Have You Tried Curcumin for Indigestion?

Curcumin is the major biologically active polyphenolic compound of turmeric and the compound that gives the spice its yellow color. A 2023 study1 published in the BMJ Journal finds that curcumin has yet another health benefit — it helps improve outcomes in people with functional dyspepsia.

In the past decade, researchers have discovered several health benefits from including turmeric and curcumin in your diet. As I reported in 2021, curcumin was among the top five substances researchers had found that could help improve COVID outcomes. However, on their own, turmeric and curcumin have poor bioavailability when taken orally.

Researchers have attributed this to the body’s limited ability to absorb the compound and the body’s ability to rapidly metabolize and eliminate it.2 However, research has also demonstrated that when taken with different compounds, the bioavailability can improve and therefore may help enhance the multiple health benefits that are attributed to the compound.

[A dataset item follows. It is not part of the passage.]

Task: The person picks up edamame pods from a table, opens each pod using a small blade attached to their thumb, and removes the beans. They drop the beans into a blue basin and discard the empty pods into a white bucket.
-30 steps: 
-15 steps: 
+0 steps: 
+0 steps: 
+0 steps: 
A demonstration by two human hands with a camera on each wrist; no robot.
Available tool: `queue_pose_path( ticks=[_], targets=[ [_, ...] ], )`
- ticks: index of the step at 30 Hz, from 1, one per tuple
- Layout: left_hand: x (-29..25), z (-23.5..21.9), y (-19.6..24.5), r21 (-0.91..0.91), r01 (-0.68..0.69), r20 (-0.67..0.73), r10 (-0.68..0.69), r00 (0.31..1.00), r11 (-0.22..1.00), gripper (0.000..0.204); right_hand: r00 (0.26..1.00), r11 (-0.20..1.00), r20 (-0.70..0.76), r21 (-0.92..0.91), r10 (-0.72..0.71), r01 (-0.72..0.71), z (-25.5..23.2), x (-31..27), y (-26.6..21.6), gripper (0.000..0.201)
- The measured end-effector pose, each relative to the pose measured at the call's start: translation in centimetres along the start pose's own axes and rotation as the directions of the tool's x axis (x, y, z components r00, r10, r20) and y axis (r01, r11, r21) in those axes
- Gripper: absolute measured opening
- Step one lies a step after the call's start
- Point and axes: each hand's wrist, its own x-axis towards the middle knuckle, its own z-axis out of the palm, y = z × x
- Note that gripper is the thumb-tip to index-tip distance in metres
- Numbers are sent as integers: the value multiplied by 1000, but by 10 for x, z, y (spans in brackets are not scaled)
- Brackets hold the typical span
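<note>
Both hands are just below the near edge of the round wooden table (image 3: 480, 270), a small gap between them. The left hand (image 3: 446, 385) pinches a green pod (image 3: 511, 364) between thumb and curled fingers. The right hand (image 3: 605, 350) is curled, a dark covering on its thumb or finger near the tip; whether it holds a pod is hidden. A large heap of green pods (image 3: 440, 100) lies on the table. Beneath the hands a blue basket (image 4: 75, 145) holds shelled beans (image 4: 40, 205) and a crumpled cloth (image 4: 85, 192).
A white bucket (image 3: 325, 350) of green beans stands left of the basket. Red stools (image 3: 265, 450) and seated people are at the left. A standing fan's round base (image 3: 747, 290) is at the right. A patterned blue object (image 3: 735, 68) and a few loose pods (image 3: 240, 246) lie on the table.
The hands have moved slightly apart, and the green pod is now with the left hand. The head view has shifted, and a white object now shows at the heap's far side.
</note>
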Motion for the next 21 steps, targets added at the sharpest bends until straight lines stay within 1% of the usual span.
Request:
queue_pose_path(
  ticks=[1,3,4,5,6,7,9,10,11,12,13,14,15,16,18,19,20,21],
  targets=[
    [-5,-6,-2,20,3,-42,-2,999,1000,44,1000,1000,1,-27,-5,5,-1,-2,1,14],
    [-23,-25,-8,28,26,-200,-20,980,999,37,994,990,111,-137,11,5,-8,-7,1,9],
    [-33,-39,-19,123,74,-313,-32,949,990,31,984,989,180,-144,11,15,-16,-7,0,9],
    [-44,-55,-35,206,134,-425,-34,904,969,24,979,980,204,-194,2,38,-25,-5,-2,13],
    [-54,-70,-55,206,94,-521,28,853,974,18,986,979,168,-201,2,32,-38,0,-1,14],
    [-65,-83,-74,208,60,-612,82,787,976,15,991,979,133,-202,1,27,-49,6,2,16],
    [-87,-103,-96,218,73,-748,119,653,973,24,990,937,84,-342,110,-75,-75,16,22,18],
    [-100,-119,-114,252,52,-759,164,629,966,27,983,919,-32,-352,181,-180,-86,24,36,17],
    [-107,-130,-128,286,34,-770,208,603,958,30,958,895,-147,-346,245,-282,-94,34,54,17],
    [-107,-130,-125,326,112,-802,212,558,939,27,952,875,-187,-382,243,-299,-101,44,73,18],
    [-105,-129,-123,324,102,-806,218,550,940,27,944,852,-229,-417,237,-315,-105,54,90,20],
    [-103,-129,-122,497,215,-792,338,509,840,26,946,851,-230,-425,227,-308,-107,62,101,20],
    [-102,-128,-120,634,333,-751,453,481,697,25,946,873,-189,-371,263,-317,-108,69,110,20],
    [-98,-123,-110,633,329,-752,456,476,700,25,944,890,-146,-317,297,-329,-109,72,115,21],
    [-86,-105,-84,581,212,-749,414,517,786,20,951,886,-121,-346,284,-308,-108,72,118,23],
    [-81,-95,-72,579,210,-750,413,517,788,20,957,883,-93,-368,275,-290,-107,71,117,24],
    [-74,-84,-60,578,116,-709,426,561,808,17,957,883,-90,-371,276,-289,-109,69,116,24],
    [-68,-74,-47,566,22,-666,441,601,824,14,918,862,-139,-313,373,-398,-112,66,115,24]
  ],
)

For example, when taken with piperine, an alkaloid found in black pepper, the bioavailability of curcumin rises by 2,000%.3 Combining curcumin with bromelain, a protease from the pineapple stem, also “substantially increases the absorption of curcumin after oral administration.”4

Curcumin Is Potentially Effective for Functional Dysplasia

In the featured paper,5 151 people completed the study. The group was broken into four groups. They either received two 250 mg capsules of curcumin four times daily, one placebo capsule, 20 mg of Prilosec (omeprazole) and two placebo pills four times daily, or turmeric plus Prilosec.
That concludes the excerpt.